> _The task_: Pull out each line of the data that includes the word "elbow".

> _Data to use_:
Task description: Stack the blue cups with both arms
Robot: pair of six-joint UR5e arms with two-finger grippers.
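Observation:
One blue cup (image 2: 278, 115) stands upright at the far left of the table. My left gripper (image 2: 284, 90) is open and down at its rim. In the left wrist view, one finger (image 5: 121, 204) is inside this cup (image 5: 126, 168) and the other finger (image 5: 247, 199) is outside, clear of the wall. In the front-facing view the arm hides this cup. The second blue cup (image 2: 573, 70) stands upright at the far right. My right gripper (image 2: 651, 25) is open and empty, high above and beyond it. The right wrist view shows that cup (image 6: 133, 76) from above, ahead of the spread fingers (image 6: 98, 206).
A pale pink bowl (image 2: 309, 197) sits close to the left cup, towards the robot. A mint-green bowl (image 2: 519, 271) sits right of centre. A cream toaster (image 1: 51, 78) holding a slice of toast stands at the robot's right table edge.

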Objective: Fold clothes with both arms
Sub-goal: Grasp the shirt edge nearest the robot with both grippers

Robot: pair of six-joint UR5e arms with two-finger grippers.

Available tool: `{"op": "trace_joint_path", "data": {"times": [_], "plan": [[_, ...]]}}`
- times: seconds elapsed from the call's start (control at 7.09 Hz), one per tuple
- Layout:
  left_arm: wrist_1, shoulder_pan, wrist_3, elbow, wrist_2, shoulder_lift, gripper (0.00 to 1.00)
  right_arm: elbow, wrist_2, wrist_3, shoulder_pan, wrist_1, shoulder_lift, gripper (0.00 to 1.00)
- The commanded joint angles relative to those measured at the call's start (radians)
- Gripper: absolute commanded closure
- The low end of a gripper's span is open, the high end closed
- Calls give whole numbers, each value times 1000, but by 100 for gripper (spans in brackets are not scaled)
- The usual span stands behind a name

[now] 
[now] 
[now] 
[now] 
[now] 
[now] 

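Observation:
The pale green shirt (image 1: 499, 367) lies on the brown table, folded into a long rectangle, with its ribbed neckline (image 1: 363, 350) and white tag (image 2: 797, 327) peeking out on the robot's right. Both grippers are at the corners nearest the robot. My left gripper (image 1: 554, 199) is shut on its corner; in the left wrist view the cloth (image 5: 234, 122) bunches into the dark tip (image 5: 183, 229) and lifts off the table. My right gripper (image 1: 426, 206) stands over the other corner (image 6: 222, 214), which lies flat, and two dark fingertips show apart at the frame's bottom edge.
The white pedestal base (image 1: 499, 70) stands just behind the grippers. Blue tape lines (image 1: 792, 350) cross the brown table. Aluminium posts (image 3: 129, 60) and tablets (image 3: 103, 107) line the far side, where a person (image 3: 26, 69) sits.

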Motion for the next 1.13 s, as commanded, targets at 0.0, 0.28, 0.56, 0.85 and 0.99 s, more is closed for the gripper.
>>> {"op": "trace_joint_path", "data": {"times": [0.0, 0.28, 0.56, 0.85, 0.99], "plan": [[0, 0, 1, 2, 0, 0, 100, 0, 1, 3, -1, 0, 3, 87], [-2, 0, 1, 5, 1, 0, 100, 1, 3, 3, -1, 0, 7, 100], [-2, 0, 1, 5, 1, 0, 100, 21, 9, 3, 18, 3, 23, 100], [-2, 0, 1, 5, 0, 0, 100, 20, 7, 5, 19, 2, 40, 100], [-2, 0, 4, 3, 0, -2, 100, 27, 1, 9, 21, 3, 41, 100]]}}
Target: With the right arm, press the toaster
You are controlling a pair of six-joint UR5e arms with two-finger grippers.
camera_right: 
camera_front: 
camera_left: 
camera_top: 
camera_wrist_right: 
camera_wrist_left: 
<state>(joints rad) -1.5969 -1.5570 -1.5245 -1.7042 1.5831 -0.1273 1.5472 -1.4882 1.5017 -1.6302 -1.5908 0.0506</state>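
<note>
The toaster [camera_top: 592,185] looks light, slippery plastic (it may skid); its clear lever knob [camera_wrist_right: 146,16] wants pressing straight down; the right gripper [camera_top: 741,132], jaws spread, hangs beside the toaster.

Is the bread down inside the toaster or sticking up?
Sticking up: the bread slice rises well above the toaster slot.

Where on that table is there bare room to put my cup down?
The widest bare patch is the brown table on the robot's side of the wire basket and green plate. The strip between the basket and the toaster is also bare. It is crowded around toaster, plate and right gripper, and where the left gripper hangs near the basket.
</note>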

> _Exercise response_:
  left_arm: wrist_1, shoulder_pan, wrist_3, elbow, wrist_2, shoulder_lift, gripper (0.00 to 1.00)
  right_arm: elbow, wrist_2, wrist_3, shoulder_pan, wrist_1, shoulder_lift, gripper (0.00 to 1.00)

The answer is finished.